I've been dreaming of Malaika nightly since we left. Brief flashes of the gently tilting deck, the warmth of latern lit teak, the soft sounds of the living vessel; anonymous creaks and murmurs from the rigging, the ever-present lapping of the ocean.
I grew up near water. Lakes, rivers. I power-boated with my father when I was young. But that was different. The sea is different. It's immensity gives brief sidelong glances at infinity. Most of the Earth is down there, covered by it, and most of the time too. It is likely we came from the ocean, crawled out, learned to breathe, stayed out. The dolphins and whales went back for good. Their wills failed against the strange siren song of the sea. Our common heritage is long forgotten; distant cousins with little familial resemblance. But still, staring out over it, there still exists a subliminal nostalgia for our deepest past, like driving past one's childhood home long since sold.
Malaika is a sailboat and her destiny is obvious. To sail. Engineered from thousands of years of human experience on the water she is in a way, a culmination of man's time with the sea. Built by Island Packet in 1986 she is 30,000lbs of fiberglass, lead, wood, aluminum and sail designed implicity to bend with the wind to the will of man.

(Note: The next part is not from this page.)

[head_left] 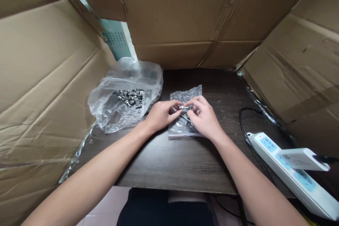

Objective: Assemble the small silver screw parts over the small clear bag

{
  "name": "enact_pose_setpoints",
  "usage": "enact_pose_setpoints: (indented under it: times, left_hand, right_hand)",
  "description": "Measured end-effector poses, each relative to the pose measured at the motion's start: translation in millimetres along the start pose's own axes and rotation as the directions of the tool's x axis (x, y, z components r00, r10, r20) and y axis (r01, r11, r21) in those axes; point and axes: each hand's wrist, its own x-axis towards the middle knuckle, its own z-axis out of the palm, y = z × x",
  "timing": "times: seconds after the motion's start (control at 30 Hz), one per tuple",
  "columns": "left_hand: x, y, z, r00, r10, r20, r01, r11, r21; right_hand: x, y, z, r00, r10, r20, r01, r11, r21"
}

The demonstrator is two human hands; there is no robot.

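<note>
Over a small clear plastic bag (177, 132), my two hands meet around a small silver bolt (182, 107). My left hand (162, 114) has thumb and index finger closed at the bolt's left end. The fingers of my right hand (203, 116) are pinched at its right end. Inside or on the bag, a curved metal piece (186, 117) shows just below the fingers; its full shape is hidden. To the left stands a larger clear plastic bag (106, 107), its mouth wide, with a heap of metal bolts (132, 97) inside.
Cardboard walls (180, 10) surround the dark wooden table (169, 169) at the back and both sides. On the right lies a white power strip (293, 173) with a white adapter (302, 159) plugged in. A black cable (242, 123) curves beside it.
</note>
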Motion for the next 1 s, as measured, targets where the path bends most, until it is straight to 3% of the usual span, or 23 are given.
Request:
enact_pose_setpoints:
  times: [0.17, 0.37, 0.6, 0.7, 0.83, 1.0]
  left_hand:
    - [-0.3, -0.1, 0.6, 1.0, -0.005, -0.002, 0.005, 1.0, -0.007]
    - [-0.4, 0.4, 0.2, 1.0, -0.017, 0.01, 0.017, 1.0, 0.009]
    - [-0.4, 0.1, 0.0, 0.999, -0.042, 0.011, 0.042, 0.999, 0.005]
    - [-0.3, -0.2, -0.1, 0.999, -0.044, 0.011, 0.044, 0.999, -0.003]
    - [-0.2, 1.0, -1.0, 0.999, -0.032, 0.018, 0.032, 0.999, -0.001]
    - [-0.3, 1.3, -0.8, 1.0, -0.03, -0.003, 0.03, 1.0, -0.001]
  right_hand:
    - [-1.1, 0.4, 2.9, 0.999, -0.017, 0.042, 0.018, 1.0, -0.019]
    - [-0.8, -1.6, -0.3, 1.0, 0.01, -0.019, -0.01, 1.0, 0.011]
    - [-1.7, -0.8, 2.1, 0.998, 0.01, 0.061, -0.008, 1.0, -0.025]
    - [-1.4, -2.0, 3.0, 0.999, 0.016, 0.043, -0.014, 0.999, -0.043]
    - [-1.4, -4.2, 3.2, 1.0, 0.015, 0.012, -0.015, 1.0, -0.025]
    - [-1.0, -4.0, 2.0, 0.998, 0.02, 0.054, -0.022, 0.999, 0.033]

Scott surrendered the helm to me for a brief moment the first day we sailed. The big wheel was a foreign thing at first, alien & disconnected from action. I tried small movements, and the futility of my small intention on the rudder incited a creeping panic in me. I tried a little more throw and we began to heel.
"ScOTTT!!!" his name escaped my throat in an ascending scale. I was convinced the unnatural tilt of the boat was the harbinger of certain shipwreck. I was at the helm for 30 full seconds and I was about to destroy my friend's home and likely kill everyone on board in the process.
Michelle commented "It's not as easy as it looks, is it?"
"No, it's far more terrifying!" was the best I could do at a response.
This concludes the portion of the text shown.